I had mentioned in my first post that I come from a Reformed Baptist theology and there are some authors that I have had much respect for and thus when they argue against UR it still makes me pause and say "wait do I have this right?"  Sometimes that is when it is good for me to review all of the verses that makes God's universal plan to save all so clear.   One of those authors though is John Piper who taught me to learn to find joy in God and His supremecy and sovereignty.  But of course he rejects UR and here is one of his arguments below.  What are the flaws in his reasoning? 

Some have used Colossians 1:20 to argue for universalism — that all rebel creatures, including the devil will be reconciled to God in the end and there will be no eternal hell.

Colossians 1:19–20,


In him all the fullness of God was pleased to dwell, 20 and through him to reconcile to himself all things, whether on earth or in heaven, making peace by the blood of his cross.

What's Said Elsewhere

I don't think such universalism fits with what Jesus or Paul or John say elsewhere. Nor is it a necessary meaning of Colossians 1:20.
■Jesus says that there are some who "will go away into eternal punishment, but the righteous into eternal life" (Matthew 25:46).
■Paul said there are some who "will suffer the punishment of eternal destruction, away from the presence of the Lord" (2 Thessalonians 1:9).
 ■John says of these that "the smoke of their torment goes up forever and ever" (Revelation 14:11).
 
"All Things" Then, Not Now

One of the reasons some think Colossians 1:20 says something different from these three texts is that it's assumed Paul means "all things" in the universe now will someday be reconciled to God. I don't think he means that.

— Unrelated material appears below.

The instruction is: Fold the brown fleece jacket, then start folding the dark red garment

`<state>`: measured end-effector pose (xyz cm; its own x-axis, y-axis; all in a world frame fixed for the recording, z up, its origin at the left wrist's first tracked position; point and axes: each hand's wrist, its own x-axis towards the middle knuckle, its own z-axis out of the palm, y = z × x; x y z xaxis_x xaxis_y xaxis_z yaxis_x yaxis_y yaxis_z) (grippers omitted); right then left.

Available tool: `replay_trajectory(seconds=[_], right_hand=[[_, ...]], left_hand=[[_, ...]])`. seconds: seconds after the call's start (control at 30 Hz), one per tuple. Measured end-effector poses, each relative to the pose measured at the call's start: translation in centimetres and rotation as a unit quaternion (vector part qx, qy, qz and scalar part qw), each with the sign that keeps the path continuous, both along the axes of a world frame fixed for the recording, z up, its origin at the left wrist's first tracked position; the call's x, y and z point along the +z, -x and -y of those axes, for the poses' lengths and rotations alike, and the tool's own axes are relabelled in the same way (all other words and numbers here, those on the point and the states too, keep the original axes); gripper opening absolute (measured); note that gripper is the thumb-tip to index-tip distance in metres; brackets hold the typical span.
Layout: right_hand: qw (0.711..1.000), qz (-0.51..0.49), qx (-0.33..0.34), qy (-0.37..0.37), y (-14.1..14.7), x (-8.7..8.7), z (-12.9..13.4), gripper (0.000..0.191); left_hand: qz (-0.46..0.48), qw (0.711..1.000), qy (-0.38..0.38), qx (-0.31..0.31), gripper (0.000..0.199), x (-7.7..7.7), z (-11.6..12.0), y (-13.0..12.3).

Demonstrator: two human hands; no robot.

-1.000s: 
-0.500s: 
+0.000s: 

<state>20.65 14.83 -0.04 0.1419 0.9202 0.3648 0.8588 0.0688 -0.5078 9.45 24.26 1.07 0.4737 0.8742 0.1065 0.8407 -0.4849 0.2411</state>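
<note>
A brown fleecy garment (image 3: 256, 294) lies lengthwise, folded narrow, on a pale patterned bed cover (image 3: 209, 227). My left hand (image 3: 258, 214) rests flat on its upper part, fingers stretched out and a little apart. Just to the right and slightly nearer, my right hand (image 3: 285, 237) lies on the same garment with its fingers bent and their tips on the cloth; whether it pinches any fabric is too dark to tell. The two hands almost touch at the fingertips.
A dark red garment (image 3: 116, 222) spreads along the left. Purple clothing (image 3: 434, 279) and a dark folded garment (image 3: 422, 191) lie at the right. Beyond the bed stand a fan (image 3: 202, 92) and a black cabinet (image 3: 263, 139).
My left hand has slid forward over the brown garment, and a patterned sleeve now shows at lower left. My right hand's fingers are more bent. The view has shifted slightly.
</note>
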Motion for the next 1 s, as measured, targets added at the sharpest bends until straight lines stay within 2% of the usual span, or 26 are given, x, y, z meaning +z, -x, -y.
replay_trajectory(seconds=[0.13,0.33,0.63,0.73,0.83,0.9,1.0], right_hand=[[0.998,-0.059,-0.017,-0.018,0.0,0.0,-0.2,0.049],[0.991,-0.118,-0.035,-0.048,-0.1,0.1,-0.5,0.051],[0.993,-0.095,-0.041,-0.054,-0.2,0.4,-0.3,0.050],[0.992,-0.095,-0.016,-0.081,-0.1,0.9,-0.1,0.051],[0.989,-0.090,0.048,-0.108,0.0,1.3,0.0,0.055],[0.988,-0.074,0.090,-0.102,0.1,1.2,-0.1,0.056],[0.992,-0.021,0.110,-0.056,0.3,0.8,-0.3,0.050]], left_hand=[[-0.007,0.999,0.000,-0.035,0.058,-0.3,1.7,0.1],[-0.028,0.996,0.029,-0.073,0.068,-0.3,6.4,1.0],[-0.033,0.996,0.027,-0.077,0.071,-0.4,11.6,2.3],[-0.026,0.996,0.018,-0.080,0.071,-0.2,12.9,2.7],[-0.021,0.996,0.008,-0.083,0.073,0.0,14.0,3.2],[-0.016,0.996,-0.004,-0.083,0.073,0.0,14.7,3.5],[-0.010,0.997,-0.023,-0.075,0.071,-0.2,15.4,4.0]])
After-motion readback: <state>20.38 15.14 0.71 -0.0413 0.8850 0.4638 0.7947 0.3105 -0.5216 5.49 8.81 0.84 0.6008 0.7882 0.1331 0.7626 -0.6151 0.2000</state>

I think he means that the blood of Christ has secured the victory of God over the universe in such a way that the day is coming when "all things" that are in the new heavens and the new earth will be entirely reconciled to God with no rebel remnants.

Before that day comes, all those who refuse to be reconciled by his blood will be cast into "outer darkness" (Matthew 8:12), so that it is not reckoned to be a part of the new heavens and the new earth.

The rebels in hell will simply not be part of the "all things" which fill the new heavens and the new earth. They are "outside" of the new reality, in the "darkness."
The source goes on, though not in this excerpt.